__To do__
Transcribe all records, preserving every character.

====== Data

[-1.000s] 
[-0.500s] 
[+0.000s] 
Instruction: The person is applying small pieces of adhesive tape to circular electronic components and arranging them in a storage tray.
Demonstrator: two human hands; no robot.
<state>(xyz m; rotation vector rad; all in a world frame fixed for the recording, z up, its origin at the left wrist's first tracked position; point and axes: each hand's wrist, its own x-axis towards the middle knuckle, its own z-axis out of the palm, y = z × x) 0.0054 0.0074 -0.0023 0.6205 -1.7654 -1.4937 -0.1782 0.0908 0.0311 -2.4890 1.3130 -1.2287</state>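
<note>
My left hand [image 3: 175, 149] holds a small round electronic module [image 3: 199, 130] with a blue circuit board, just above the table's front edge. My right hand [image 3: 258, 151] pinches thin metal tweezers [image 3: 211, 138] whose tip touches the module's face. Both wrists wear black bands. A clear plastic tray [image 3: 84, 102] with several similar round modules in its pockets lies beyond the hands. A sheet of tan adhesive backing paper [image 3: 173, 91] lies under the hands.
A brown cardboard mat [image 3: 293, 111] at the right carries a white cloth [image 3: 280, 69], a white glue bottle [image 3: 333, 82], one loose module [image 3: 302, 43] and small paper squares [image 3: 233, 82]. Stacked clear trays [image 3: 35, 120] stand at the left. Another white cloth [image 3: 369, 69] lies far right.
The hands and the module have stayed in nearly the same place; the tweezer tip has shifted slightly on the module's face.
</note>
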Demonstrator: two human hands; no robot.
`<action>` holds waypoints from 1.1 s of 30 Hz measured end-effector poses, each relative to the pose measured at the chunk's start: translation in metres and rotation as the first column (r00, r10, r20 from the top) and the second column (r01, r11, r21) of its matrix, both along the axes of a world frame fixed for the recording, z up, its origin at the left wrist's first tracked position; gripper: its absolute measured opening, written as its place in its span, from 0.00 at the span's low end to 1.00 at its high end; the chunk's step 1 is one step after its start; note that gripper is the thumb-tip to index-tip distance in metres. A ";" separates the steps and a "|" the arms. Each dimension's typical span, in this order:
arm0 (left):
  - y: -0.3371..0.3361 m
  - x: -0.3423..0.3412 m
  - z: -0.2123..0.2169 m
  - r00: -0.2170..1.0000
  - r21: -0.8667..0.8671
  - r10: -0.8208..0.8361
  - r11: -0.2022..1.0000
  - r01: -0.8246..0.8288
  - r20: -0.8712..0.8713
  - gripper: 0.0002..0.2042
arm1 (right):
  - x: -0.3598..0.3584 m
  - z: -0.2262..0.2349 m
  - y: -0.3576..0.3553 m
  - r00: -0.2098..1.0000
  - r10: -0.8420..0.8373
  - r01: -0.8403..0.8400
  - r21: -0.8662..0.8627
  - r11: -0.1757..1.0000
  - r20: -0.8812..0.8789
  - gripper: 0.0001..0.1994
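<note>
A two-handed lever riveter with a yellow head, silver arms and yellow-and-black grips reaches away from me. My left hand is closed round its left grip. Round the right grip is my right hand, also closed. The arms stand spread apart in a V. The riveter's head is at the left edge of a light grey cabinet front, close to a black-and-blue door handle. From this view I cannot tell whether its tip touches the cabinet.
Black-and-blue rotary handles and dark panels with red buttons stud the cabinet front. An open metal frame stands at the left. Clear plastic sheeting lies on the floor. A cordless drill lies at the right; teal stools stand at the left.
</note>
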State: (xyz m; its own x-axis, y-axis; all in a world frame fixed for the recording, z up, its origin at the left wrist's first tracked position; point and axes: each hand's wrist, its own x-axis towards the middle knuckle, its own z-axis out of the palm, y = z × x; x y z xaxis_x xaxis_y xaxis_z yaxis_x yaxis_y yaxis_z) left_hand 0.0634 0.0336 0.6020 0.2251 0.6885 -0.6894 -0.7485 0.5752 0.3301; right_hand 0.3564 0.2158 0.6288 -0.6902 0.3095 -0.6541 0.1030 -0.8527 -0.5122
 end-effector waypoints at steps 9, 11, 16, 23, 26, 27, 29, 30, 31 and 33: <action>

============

__Output for this exercise__
[-1.000s] 
[-0.500s] 
[+0.000s] 
Instruction: The person is applying small pieces of adhesive tape to circular electronic components and arranging them in a storage tray.
Demonstrator: two human hands; no robot.
<state>(xyz m; rotation vector rad; all in a world frame fixed for the recording, z up, its origin at the left wrist's first tracked position; point and axes: each hand's wrist, its own x-axis towards the middle knuckle, its own z-axis out of the palm, y = z × x) 0.0054 0.0074 -0.0023 0.6205 -1.7654 -1.4937 -0.1782 0.0908 0.0311 -2.4890 1.3130 -1.2287</state>
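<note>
My left hand [image 3: 175, 149] holds a small round electronic module [image 3: 199, 130] with a blue circuit board, just above the table's front edge. My right hand [image 3: 258, 151] pinches thin metal tweezers [image 3: 211, 138] whose tip touches the module's face. Both wrists wear black bands. A clear plastic tray [image 3: 84, 102] with several similar round modules in its pockets lies beyond the hands. A sheet of tan adhesive backing paper [image 3: 173, 91] lies under the hands.
A brown cardboard mat [image 3: 293, 111] at the right carries a white cloth [image 3: 280, 69], a white glue bottle [image 3: 333, 82], one loose module [image 3: 302, 43] and small paper squares [image 3: 233, 82]. Stacked clear trays [image 3: 35, 120] stand at the left. Another white cloth [image 3: 369, 69] lies far right.
The hands and the module have stayed in nearly the same place; the tweezer tip has shifted slightly on the module's face.
</note>
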Demonstrator: two human hands; no robot.
`<action>` holds waypoints from 1.1 s of 30 Hz measured end-effector poses, each relative to the pose measured at the chunk's start: translation in metres and rotation as the first column (r00, r10, r20 from the top) and the second column (r01, r11, r21) of its matrix, both along the axes of a world frame fixed for the recording, z up, its origin at the left wrist's first tracked position; gripper: its absolute measured opening, written as its place in its span, from 0.00 at the span's low end to 1.00 at its high end; the chunk's step 1 is one step after its start; note that gripper is the thumb-tip to index-tip distance in metres. A ";" separates the steps and a "|" the arms. Each dimension's typical span, in this order:
arm0 (left):
  - y: -0.3371..0.3361 m
  - x: -0.3423..0.3412 m
  - z: -0.2123..0.2169 m
  - r00: -0.2170..1.0000
  - r21: -0.8667..0.8671
  - r10: -0.8208..0.8361
  - r11: -0.2022..1.0000
  - r01: -0.8246..0.8288
  - r20: -0.8712..0.8713
  - gripper: 0.0002..0.2042
arm1 (right):
  - x: -0.3598..0.3584 m
  - z: -0.2262..0.2349 m
  - y: -0.3576..0.3553 m
  - r00: -0.2098..1.0000
  - r10: -0.8420..0.8373
  - r01: -0.8403..0.8400
  - r21: -0.8662..0.8627
  - r11: -0.1757..1.0000
  - r20: -0.8812..0.8789
  - gripper: 0.0001..0.1994
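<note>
A two-handed lever riveter with a yellow head, silver arms and yellow-and-black grips reaches away from me. My left hand is closed round its left grip. Round the right grip is my right hand, also closed. The arms stand spread apart in a V. The riveter's head is at the left edge of a light grey cabinet front, close to a black-and-blue door handle. From this view I cannot tell whether its tip touches the cabinet.
Black-and-blue rotary handles and dark panels with red buttons stud the cabinet front. An open metal frame stands at the left. Clear plastic sheeting lies on the floor. A cordless drill lies at the right; teal stools stand at the left.
</note>
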State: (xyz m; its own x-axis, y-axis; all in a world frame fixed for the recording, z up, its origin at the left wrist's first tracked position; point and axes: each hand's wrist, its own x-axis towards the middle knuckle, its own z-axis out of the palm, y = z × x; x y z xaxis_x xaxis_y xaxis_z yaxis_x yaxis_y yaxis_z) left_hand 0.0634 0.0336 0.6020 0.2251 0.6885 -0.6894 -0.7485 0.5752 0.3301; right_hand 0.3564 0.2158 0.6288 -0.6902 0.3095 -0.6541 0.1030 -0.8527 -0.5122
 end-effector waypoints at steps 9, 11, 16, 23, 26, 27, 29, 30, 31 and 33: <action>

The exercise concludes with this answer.